AIM OF THE EXERCISE: In the records below, find the line with "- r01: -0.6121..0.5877" and the line with "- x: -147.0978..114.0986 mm"; return exactly those lines and every line between them.

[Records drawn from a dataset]
• • •

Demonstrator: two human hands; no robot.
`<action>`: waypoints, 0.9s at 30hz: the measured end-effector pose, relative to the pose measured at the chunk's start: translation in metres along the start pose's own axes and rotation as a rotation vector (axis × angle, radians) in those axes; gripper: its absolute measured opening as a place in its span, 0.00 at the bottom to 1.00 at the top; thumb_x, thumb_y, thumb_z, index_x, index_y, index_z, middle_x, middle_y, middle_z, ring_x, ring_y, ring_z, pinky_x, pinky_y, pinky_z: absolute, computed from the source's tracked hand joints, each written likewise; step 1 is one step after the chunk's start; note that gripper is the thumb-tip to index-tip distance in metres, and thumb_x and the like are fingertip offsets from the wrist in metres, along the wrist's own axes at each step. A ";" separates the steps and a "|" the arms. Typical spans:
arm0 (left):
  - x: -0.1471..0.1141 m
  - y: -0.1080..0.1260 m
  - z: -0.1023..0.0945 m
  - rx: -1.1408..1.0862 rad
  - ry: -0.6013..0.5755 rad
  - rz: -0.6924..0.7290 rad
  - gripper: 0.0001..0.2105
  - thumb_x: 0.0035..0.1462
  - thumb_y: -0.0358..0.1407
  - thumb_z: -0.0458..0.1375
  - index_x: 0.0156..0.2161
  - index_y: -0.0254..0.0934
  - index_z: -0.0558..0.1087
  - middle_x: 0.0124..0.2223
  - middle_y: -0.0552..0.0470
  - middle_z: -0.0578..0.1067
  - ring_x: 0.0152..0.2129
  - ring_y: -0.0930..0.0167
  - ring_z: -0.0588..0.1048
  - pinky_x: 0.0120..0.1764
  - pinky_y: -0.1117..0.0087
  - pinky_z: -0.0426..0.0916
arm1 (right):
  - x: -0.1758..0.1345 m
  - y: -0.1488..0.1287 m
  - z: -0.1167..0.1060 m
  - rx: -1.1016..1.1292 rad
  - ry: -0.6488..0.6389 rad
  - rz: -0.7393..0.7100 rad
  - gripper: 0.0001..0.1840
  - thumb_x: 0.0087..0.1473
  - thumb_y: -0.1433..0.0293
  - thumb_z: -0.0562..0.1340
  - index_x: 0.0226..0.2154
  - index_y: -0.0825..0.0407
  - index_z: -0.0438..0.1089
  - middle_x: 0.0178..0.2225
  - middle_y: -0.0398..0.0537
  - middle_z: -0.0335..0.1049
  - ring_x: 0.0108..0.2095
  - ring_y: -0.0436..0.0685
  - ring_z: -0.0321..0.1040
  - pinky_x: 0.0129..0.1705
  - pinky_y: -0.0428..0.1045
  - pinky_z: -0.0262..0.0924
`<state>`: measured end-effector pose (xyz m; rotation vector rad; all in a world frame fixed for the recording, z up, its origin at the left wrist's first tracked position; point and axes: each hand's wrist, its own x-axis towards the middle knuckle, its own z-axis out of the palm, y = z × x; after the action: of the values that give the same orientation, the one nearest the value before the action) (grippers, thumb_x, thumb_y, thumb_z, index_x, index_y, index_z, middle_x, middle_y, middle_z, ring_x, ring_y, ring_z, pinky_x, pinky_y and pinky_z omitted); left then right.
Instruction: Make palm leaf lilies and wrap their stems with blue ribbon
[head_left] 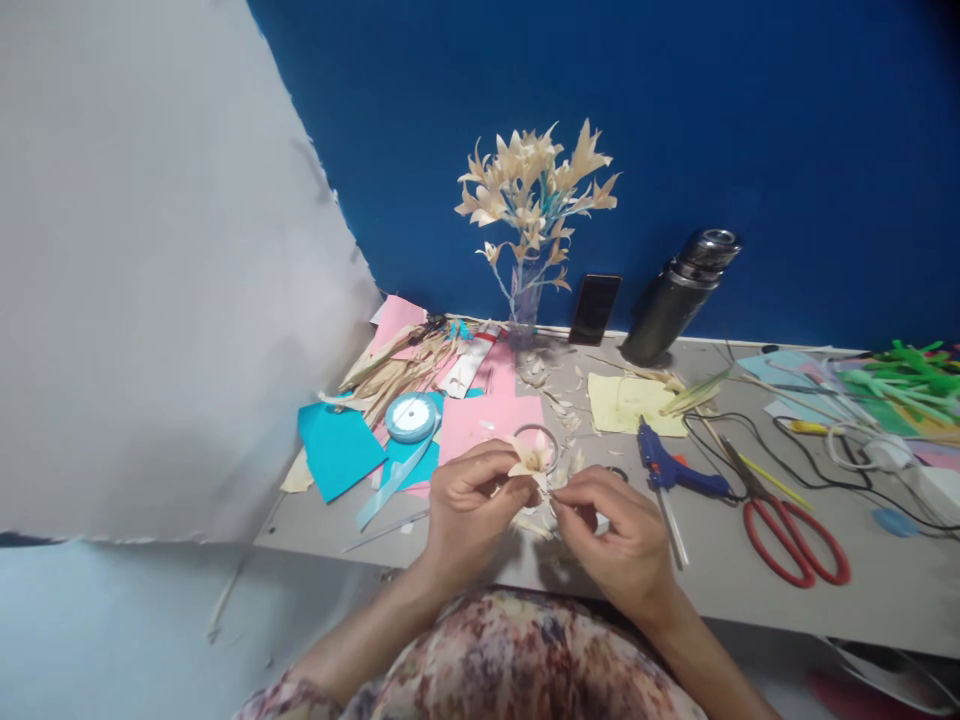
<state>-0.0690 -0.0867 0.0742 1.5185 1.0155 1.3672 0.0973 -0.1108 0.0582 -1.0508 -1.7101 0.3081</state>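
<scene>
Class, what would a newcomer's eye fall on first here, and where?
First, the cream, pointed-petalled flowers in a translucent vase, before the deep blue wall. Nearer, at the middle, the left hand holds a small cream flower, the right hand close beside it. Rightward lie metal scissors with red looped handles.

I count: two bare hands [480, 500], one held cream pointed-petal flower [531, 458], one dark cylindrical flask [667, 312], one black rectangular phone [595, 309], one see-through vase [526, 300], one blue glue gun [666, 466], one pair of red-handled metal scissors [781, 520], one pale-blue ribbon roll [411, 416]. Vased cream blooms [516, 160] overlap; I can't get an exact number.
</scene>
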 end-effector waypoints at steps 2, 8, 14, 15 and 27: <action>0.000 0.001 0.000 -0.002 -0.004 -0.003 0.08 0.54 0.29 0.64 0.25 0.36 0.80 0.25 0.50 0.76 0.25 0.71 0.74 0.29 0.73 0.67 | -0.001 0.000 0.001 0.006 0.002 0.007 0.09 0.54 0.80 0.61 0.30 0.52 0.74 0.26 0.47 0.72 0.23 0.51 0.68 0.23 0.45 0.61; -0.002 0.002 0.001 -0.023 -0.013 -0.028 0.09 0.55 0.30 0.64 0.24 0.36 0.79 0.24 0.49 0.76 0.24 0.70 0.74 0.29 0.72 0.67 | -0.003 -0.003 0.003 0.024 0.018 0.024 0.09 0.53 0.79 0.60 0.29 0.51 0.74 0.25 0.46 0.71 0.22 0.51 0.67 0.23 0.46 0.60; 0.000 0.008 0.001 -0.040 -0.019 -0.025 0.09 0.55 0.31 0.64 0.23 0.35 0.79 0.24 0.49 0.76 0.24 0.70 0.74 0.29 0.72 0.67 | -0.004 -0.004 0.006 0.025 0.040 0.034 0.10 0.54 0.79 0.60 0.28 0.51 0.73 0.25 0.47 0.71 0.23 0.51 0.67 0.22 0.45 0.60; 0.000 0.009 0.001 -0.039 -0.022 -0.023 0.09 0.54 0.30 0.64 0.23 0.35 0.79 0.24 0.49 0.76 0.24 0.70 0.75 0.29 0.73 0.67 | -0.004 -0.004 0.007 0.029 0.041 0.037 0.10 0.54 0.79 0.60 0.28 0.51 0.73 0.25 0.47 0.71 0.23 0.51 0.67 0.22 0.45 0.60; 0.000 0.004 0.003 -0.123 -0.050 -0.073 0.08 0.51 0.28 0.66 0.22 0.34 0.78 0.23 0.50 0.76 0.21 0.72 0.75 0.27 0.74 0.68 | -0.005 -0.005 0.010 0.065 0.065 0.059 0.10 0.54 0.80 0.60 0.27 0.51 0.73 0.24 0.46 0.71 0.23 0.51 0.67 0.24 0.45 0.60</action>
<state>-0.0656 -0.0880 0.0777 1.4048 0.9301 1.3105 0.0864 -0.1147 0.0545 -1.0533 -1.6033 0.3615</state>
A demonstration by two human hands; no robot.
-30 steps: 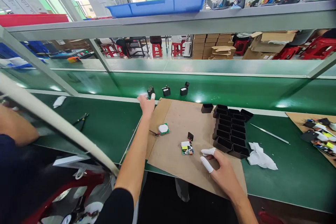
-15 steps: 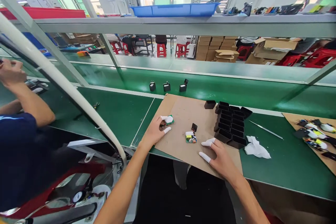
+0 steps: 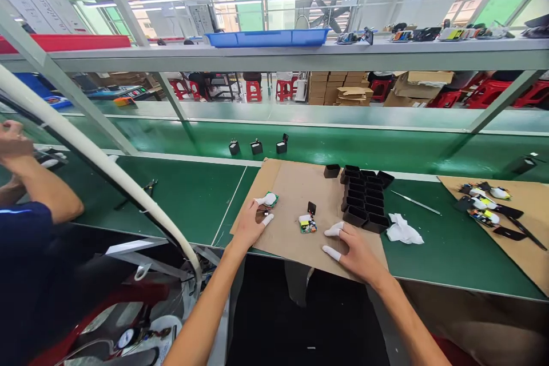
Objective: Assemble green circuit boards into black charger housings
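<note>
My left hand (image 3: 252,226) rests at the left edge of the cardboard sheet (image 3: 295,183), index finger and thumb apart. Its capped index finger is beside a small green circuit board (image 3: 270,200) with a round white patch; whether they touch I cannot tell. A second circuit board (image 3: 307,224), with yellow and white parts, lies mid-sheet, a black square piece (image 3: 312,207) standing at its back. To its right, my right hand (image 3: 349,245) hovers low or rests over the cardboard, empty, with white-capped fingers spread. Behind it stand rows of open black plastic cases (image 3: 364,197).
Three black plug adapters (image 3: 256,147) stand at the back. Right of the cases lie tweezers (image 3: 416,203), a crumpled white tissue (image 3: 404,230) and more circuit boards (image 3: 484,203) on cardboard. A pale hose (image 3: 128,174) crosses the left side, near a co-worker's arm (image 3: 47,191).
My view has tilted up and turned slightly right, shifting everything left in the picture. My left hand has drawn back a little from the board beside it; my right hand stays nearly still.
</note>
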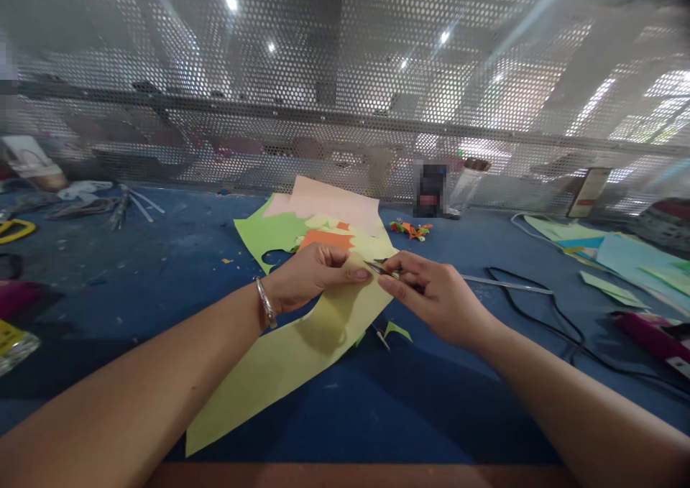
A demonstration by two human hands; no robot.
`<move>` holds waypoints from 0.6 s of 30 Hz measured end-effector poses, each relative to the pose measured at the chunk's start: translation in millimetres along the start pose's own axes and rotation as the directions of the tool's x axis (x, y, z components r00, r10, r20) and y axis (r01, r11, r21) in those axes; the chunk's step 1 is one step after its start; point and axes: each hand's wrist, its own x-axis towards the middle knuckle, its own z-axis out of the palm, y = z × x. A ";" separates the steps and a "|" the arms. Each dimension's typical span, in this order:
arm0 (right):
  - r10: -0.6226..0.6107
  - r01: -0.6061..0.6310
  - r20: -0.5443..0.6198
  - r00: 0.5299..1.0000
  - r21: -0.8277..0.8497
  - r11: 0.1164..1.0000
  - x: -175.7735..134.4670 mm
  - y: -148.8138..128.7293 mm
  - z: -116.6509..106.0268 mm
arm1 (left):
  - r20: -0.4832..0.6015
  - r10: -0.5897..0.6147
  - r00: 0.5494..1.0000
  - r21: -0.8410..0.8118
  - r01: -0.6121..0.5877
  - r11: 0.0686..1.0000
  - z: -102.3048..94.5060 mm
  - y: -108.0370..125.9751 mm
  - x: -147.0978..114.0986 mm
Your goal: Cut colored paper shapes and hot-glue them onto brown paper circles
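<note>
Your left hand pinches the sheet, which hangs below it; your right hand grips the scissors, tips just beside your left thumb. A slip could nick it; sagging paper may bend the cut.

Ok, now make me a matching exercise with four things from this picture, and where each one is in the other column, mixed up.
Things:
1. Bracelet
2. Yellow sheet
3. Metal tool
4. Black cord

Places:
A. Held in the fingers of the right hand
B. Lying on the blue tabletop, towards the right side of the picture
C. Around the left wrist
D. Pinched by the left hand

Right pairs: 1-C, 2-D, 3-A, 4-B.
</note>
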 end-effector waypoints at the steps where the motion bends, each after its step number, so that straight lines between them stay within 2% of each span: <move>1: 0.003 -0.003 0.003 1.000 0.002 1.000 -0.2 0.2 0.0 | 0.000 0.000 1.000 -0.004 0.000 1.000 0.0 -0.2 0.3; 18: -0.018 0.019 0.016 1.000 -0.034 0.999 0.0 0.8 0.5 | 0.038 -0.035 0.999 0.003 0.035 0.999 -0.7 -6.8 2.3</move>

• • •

ANSWER BOX:
  - r01: -0.6121..0.5877
  - r11: 0.0686..1.0000
  - z: -102.3048..94.5060 mm
  - y: -108.0370..125.9751 mm
  - x: -147.0978..114.0986 mm

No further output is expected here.